Ведьмины тропы

22
18
20
22
24
26
28
30

Степан услышал наглеца, да вместо того чтобы велеть стегать его нещадно, только сбросил шапку и отвесил ему подзатыльник. Да еще и ухмыльнулся во весь рот.

Отец Евод прочел утреннюю молитву, и все кланялись, крестились. Отродясь у Степановых людей не было такого рвения к праведной жизни. Но здесь, под стенами монастыря, где сидели они с пищалями в ожидании неведомо чего, это казалось самым верным.

Степан просил священника вновь сходить с поклоном к матушке Анастасии, и они долго шептались, нежданные сообщники. Людям велели вновь прочесывать лес, но всякий чуял: в том нет особой нужды.

Степан остался у ворот обители, сел на поваленный ствол сосны, точил нож, чистил безо всякого рвения пищаль, буравил взглядом высокий тын, словно надеялся провертеть дыру да влезть в нее и отыскать ту, кого так давно не видел.

Ночью слышал он голос, знакомый, усталый. Тот голос повторял одно и то же, не просил – заклинал, не стонал – звал его. Там, в зеленом мареве сна, он обращался то ли в собаку, то ли в волка, чуял ее, находил в темном подземелье и вызволял, а она целовала и называла счастьем своим.

Степан тряхнул головой, прошептал: «Ведьма», испугался своего шепота, хоть и слышать его могли только птахи, что копошились в ветках черемухи, вольготно разросшейся на обочине леса.

Отец Евод давно ушел в монастырь, в руках его был темный плат послушницы. Разговор его должен быть кратким, дело – ясным, но солнце взлетело уже над макушками сосен. Еловской священник все не возвращался.

Степан встал, вытянул затекшие ноги, зачем-то проверил деревянную десницу, сам ухмыльнулся, увидал казачков, что махнули руками без радости: мол, никого не нашли, разворошил костер и поставил чеплагу с водой.

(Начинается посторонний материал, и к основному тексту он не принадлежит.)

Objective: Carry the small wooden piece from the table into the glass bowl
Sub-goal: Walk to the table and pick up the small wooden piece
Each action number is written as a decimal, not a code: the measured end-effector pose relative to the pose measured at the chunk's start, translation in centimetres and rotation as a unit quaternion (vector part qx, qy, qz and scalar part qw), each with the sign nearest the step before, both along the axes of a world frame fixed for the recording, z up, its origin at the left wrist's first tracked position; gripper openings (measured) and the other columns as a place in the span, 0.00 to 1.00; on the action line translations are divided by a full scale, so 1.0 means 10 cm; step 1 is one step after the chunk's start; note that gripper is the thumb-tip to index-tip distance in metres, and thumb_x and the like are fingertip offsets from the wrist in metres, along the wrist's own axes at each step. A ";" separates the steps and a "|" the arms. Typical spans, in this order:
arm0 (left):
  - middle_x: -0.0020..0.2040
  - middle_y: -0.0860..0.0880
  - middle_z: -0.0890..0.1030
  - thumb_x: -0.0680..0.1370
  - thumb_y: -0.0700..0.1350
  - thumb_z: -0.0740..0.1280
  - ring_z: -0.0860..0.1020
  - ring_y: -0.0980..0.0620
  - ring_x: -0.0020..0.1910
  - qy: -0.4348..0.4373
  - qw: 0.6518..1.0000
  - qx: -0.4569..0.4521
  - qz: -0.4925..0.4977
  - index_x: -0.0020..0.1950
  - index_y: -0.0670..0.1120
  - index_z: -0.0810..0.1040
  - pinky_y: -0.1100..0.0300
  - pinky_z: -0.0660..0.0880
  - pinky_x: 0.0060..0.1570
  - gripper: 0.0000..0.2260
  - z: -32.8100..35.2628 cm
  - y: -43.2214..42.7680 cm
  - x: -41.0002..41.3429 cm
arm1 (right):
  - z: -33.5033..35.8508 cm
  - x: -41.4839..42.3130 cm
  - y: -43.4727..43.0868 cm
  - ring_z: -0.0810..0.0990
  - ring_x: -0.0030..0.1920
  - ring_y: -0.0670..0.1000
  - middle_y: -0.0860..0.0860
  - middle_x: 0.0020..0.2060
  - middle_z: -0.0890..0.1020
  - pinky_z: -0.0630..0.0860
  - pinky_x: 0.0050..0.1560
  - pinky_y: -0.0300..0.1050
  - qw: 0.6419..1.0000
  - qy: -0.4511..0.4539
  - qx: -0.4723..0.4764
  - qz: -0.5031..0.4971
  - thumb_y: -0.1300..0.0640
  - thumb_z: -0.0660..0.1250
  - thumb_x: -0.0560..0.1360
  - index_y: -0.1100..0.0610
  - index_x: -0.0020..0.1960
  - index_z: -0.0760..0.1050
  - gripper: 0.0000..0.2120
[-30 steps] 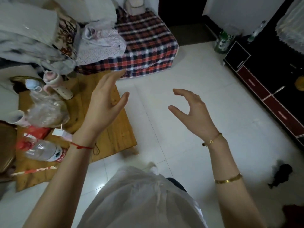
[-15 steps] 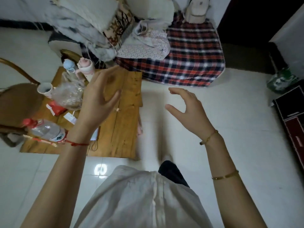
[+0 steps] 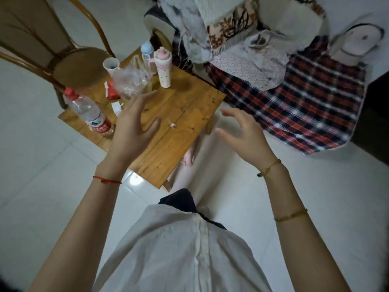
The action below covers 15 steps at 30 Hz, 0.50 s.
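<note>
Since half a second ago our view has swung left, so the whole tabletop (image 3: 179, 127) now sits ahead of us. Left hand (image 3: 134, 127) hovers over the tabletop, fingers spread wide, holding nothing. Right hand (image 3: 242, 133) hangs off the tabletop's right edge above the floor (image 3: 315, 186), also spread and empty. Small wooden piece (image 3: 172, 124) lies on the tabletop just right of our left thumb, apart from it. Clear bag (image 3: 131, 80) covers the back corner; we can't make out the bowl.
</note>
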<state>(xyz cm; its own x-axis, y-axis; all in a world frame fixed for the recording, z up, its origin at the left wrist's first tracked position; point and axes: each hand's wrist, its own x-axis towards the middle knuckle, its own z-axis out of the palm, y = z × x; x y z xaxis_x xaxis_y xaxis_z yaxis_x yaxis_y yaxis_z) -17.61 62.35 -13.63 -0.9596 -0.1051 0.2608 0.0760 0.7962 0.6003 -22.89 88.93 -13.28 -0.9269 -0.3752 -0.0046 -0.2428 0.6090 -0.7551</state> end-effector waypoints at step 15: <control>0.66 0.45 0.77 0.78 0.41 0.67 0.73 0.47 0.65 -0.085 0.981 0.034 0.170 0.70 0.43 0.72 0.63 0.65 0.61 0.21 -0.71 -0.25 -0.36 | -0.58 -1.18 -0.64 0.70 0.65 0.49 0.47 0.62 0.75 0.70 0.66 0.52 0.990 -0.061 0.038 0.125 0.48 0.66 0.73 0.51 0.66 0.70 0.23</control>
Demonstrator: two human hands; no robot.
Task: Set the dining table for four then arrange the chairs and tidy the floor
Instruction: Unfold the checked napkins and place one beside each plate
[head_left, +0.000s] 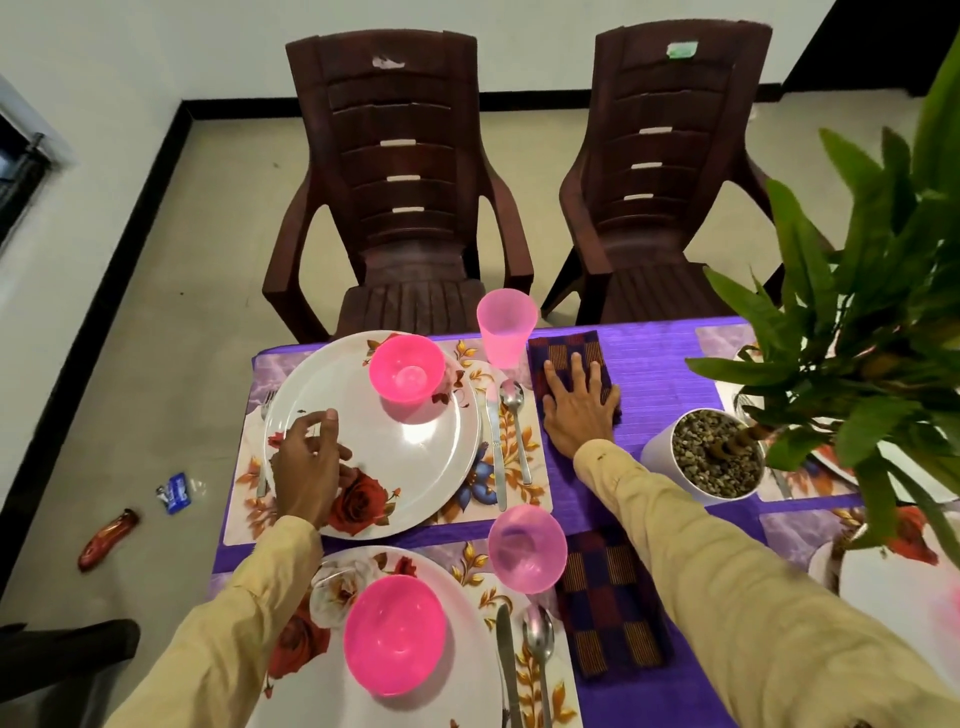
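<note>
On the purple table (665, 364), we are pressing our flat right hand (579, 410) onto the far checked cloth napkin (563, 345); our left hand (306, 467) is hovering, loosely curled, empty, over the white floral plate (405, 457).

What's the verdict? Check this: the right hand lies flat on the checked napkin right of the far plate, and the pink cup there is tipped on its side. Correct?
Not quite. The head view shows the pink cup standing upright, not tipped on its side. The right hand does lie flat on the checked napkin right of the far plate.
</note>
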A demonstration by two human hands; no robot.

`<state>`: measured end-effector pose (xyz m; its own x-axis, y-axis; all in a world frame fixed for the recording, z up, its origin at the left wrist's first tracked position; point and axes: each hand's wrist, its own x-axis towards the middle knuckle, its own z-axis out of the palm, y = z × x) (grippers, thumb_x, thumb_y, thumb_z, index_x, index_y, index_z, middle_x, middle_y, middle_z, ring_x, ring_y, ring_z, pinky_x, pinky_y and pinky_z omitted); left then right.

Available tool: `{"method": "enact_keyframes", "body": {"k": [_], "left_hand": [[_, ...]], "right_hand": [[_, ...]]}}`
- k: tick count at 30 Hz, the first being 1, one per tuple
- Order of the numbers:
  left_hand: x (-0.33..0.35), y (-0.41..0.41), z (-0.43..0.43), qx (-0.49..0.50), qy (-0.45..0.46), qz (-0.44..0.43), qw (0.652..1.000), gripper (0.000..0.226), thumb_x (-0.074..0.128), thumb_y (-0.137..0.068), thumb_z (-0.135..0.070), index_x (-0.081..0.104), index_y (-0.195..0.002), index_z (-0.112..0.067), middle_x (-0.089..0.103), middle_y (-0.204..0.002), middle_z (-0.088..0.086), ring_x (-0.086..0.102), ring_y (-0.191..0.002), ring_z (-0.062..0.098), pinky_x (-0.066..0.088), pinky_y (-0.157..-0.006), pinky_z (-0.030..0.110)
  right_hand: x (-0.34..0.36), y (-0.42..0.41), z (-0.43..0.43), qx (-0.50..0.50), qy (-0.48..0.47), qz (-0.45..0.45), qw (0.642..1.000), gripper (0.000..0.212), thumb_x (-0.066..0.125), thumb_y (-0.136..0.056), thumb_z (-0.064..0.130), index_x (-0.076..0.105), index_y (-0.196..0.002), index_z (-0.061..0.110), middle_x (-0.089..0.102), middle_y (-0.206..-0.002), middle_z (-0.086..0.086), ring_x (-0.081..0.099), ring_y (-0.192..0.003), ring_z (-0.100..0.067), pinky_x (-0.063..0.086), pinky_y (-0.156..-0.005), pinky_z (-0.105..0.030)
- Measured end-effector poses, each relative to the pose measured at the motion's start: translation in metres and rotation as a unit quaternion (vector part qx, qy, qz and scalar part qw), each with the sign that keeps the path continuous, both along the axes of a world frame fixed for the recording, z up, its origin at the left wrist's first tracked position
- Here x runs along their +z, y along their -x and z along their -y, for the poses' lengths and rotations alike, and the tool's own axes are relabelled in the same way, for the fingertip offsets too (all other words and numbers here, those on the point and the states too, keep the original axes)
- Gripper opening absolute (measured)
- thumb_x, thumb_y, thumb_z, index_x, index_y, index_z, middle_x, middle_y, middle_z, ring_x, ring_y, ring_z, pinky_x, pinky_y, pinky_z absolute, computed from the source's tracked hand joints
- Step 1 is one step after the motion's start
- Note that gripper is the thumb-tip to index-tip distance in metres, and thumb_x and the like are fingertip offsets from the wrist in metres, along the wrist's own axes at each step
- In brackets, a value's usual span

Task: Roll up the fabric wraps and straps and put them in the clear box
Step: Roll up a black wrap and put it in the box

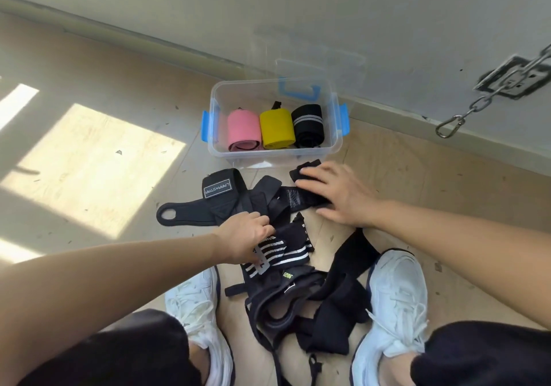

Время тянулось бесконечно.

А когда отец Евод наконец вышел из обители, побежал к нему, точно безусый отрок.

* * *

Согласилась.

Степан не знал, чего в нем больше: азарта, надежды или желания прикопать настоятельницу Покровского монастыря в землицу – прости меня, Господи, раба твоего грешного, – за упрямство и нежелание пойти навстречу в такой малости. На что ей грешница да знахарка низкого роду-племени?

Близился вечер, моросил назойливый дождь, колокола гулко звенели, но во влажности их звон казался дальним, словно обитель вдруг перетекла куда-то вглубь леса. Казачки жались к костру, как промокшие воробьи, и стучали вареными яйцами друг другу по лбу. Сундук с резной крышкой и «ой тяжелым» содержимым уже стоял близ костра.

Наконец ворота обители открылись – несмело, точно внутри боялись, что бородатые нелюди Степки Строганова вломятся в монастырь и устроят пакость. Они шли, черные, неспешные. В середине стаи – мать-настоятельница, пава в темном да с большим серебряным крестом на груди, справа и слева – черные птицы помельче саном. Шли недолго, застыли близ ворот.

Отец Евод подошел первым, даже улыбнулся. Степан подумал о неподобающем, увидел, как молода и хороша настоятельница захолустного монастыря.

– Степан Максимович Строганов, именитый человек, купец, владетель заимки и сотни десятин земли по Каме и ее притокам, сын Максима Яковлевича Строганова, – представил отец Евод, точно в покоях государевых был, а не на грязном, застывшем глиняными колдобинами пятачке меж святым местом и диким лесом.

Степан стащил колпак, склонился низко – аж кровь прилила к немолодой голове – и пожалел, что растерял ухмылки и нежности, повергавшие в дурман и девок, и вдовиц, и, что там, черниц.

Матушка согласилась отойти на пару шагов от всех прочих. И он, не отрывая от нее синего, манкого взгляда – соскреб все, что мог, – просил, чаровал, предлагал, торговался, умолял.

Да все об одном, о воле для Аксиньи Ветер. О том, что сидит она в монастырской темнице, что Степан просто так не оставит узницу (да ласково, без угрозы). О милостивом сердце настоятельницы, о больших пожертвованиях, о новых голосистых колоколах для звонницы монастырского храма.

«Без мужика баба сохнет. И эта скоро вся высохнет», – мелькало в голове, когда настоятельница глядела на его потуги, перебирала четки, склоняла голову, точно был перед ней глупый зверек, бегавший в колесе. Равнодушно прочитала грамотку от Михаила Федоровича, попрощалась ласково, кивнула своим черницам: возвращаемся в обитель.